** EXERCISE DIRECTIONS **
Every record should be copied exactly, and the images omitted.

:: RECORDS ::

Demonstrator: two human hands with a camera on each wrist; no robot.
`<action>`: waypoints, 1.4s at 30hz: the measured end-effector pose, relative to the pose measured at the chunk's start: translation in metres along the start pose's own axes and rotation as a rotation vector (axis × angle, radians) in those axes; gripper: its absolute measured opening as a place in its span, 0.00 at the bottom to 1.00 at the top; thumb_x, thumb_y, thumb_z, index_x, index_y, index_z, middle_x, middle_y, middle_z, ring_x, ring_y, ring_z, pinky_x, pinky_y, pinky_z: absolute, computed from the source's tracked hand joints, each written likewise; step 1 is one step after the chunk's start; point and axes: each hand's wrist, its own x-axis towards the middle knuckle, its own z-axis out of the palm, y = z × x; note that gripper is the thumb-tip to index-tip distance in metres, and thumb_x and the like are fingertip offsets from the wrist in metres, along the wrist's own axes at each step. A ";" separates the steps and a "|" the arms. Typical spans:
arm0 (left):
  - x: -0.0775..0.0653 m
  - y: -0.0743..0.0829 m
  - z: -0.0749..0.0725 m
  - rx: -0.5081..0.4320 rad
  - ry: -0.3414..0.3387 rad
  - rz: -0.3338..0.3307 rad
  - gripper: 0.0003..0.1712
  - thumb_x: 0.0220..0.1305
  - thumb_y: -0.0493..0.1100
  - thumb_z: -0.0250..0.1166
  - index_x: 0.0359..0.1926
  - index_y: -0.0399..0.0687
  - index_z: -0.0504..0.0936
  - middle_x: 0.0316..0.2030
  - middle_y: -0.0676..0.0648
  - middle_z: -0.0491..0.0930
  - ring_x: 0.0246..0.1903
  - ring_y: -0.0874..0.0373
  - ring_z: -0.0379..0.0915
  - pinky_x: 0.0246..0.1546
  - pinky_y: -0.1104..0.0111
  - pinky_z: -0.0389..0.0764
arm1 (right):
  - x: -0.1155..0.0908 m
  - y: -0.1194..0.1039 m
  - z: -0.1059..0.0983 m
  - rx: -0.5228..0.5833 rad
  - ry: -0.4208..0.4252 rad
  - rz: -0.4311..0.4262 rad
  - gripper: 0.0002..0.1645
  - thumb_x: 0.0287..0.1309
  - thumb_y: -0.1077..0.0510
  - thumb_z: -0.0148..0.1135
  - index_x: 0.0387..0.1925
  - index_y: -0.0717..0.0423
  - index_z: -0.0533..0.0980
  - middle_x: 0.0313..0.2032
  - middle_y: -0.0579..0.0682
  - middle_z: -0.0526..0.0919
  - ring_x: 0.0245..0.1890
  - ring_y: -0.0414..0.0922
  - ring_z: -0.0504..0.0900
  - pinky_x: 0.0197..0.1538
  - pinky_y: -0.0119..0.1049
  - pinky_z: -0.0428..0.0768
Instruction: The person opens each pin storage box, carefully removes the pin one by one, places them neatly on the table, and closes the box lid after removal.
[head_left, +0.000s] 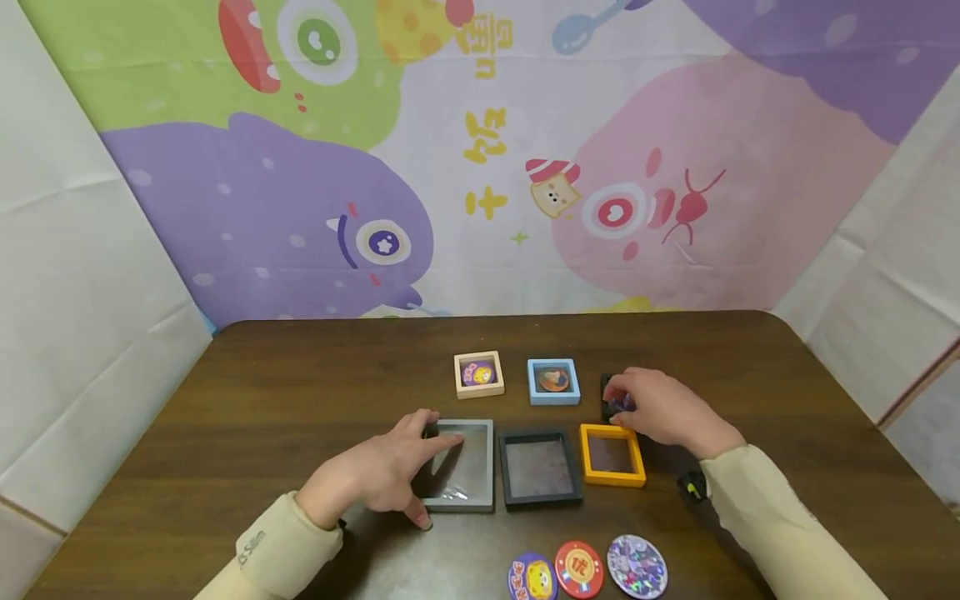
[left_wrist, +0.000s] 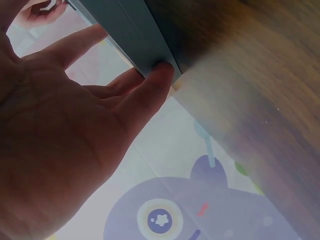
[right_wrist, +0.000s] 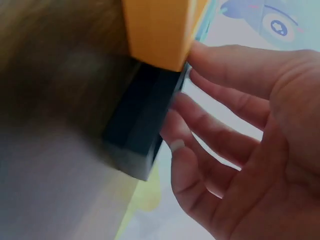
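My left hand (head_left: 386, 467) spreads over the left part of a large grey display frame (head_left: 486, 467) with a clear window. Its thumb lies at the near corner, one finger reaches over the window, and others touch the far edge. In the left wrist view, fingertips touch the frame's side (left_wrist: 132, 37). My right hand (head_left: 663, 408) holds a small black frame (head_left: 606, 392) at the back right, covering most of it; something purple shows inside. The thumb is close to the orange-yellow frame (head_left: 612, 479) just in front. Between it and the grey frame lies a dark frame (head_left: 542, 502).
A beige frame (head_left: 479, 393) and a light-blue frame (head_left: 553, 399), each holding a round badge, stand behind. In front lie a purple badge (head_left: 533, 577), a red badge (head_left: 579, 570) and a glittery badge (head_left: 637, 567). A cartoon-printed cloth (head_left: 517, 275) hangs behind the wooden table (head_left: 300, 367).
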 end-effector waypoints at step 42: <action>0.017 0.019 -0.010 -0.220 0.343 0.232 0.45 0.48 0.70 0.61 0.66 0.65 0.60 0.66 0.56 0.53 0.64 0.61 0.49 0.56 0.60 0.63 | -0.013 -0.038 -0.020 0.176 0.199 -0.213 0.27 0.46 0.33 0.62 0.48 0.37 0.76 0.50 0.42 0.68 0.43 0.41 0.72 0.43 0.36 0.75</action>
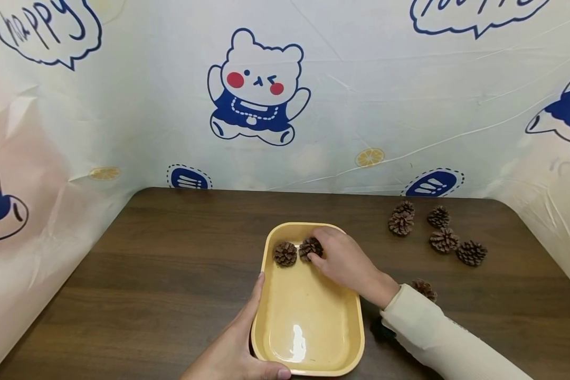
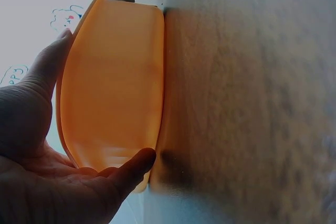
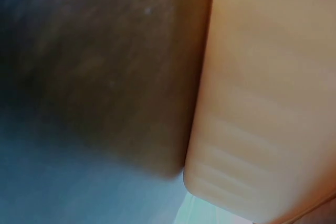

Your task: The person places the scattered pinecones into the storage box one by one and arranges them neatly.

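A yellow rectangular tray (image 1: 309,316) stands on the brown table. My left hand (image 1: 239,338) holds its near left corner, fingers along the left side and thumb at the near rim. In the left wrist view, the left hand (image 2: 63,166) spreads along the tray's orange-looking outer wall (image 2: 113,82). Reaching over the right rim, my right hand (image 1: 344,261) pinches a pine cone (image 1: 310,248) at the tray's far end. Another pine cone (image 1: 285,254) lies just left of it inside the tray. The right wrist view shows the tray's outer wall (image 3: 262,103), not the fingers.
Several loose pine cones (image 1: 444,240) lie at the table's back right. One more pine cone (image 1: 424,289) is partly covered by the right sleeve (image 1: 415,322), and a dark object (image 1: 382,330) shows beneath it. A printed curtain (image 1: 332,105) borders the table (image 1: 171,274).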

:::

** TASK RESPONSE **
Demonstrator: two human hands with a camera on each wrist; no robot.
`<action>`: waypoints, 1.4s at 30hz: the measured end-effector pose, relative to the pose measured at the chunk's start: translation in metres along the start pose's own axes and rotation as a rotation vector (axis × angle, radians) in those axes; gripper: its absolute measured opening as a place in its span, 0.00 at the bottom to 1.00 at the top; thumb_x, thumb_y, thumb_z, index_x, index_y, index_z, middle_x, middle_y, middle_z, ring_x, ring_y, ring_z, pinky_x, pinky_y, pinky_z: absolute, computed from the source's tracked hand joints, each written likewise; step 1 is one step after the chunk's start; point and axes: each hand's wrist, its own x-axis towards the middle knuckle, its own z-axis out of the palm, y = z × x; note that gripper is the thumb-tip to index-tip distance in metres, and thumb_x and the like are fingertip offsets from the wrist in metres, along the wrist's own axes at each step. A ";" separates the steps and a "|" the arms. Typical spans:
arm0 (left):
  - x: -0.0775..0.0653 m
  - y: -0.0743..0.0829 m
  - z: -0.0749..0.0725 m
  - rx: -0.5081..0.4320 rad
  - ry: -0.3414..0.3387 rad
  - rz: -0.3338..0.3307 rad
  - gripper: 0.0003..0.1712
  - thumb_x: 0.0220..0.1305
  - thumb_y: -0.0493..0.1100
  - thumb_z: -0.0250..0.1166
  - index_x: 0.0359..0.1926
  - index_y: -0.0399..0.0687
  - index_z: -0.0504..0.0936
  - middle_x: 0.0316..0.2030
  - middle_y: -0.0676..0.0648
  - middle_z: -0.0491..0.0930
  - ring_x: 0.0246..0.1903
  - ring_y: -0.0874..0.0373
  - ring_z: -0.0379..0.0915
  - pinky_x: 0.0246..0.1546
  - pinky_y: -0.1104..0.0111
  - pinky_z: -0.0389..0.0764
arm1 (right):
  - x: -0.1155..0.0908 m
  - y: -0.1194..0.1039 m
  - z: -0.1059..0.0983 m
  - rx: -0.5228..0.5833 rad
  - ry: -0.4208..0.4252 rad
  - rz: -0.4311..0.4262 rad
  - gripper: 0.0002..0.1645
  - thumb_x: 0.0287..0.1309
  - thumb_y: -0.1077..0.0510
  - thumb_z: -0.0148..0.1135
  - index_x: 0.0387..0.1925
  - index_y: -0.0717..0.0423
  - index_z: -0.0533..0.0980
  - middle_x: 0.0313..0.2032
  - middle_y: -0.0579..0.0682
  - middle_z: -0.0526..0.0919
  - ring_x: 0.0245..0.1890
  - ring_y: -0.0414..0.0922
  - ring_z: -0.0504..0.0900
  - pinky_x: 0.0197..0.1538
  - pinky_y: -0.0119..0.1049
  - pinky_z: -0.0428..0.0768
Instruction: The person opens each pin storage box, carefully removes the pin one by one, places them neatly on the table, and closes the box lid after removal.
[head_left, +0.000s] 
[left_wrist, +0.000s] 
[right_wrist, +0.000s] 
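My left hand (head_left: 386, 467) spreads over the left part of a large grey display frame (head_left: 486, 467) with a clear window. Its thumb lies at the near corner, one finger reaches over the window, and others touch the far edge. In the left wrist view, fingertips touch the frame's side (left_wrist: 132, 37). My right hand (head_left: 663, 408) holds a small black frame (head_left: 606, 392) at the back right, covering most of it; something purple shows inside. The thumb is close to the orange-yellow frame (head_left: 612, 479) just in front. Between it and the grey frame lies a dark frame (head_left: 542, 502).
A beige frame (head_left: 479, 393) and a light-blue frame (head_left: 553, 399), each holding a round badge, stand behind. In front lie a purple badge (head_left: 533, 577), a red badge (head_left: 579, 570) and a glittery badge (head_left: 637, 567). A cartoon-printed cloth (head_left: 517, 275) hangs behind the wooden table (head_left: 300, 367).
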 end-effector waypoints at step 42: <action>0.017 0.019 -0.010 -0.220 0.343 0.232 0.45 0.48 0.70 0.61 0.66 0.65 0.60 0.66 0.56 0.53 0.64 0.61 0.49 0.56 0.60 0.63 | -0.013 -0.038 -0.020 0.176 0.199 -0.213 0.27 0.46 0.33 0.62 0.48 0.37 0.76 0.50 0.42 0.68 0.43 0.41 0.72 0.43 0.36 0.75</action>

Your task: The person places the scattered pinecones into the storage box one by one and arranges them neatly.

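A yellow rectangular tray (image 1: 309,316) stands on the brown table. My left hand (image 1: 239,338) holds its near left corner, fingers along the left side and thumb at the near rim. In the left wrist view, the left hand (image 2: 63,166) spreads along the tray's orange-looking outer wall (image 2: 113,82). Reaching over the right rim, my right hand (image 1: 344,261) pinches a pine cone (image 1: 310,248) at the tray's far end. Another pine cone (image 1: 285,254) lies just left of it inside the tray. The right wrist view shows the tray's outer wall (image 3: 262,103), not the fingers.
Several loose pine cones (image 1: 444,240) lie at the table's back right. One more pine cone (image 1: 424,289) is partly covered by the right sleeve (image 1: 415,322), and a dark object (image 1: 382,330) shows beneath it. A printed curtain (image 1: 332,105) borders the table (image 1: 171,274).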

The output is done.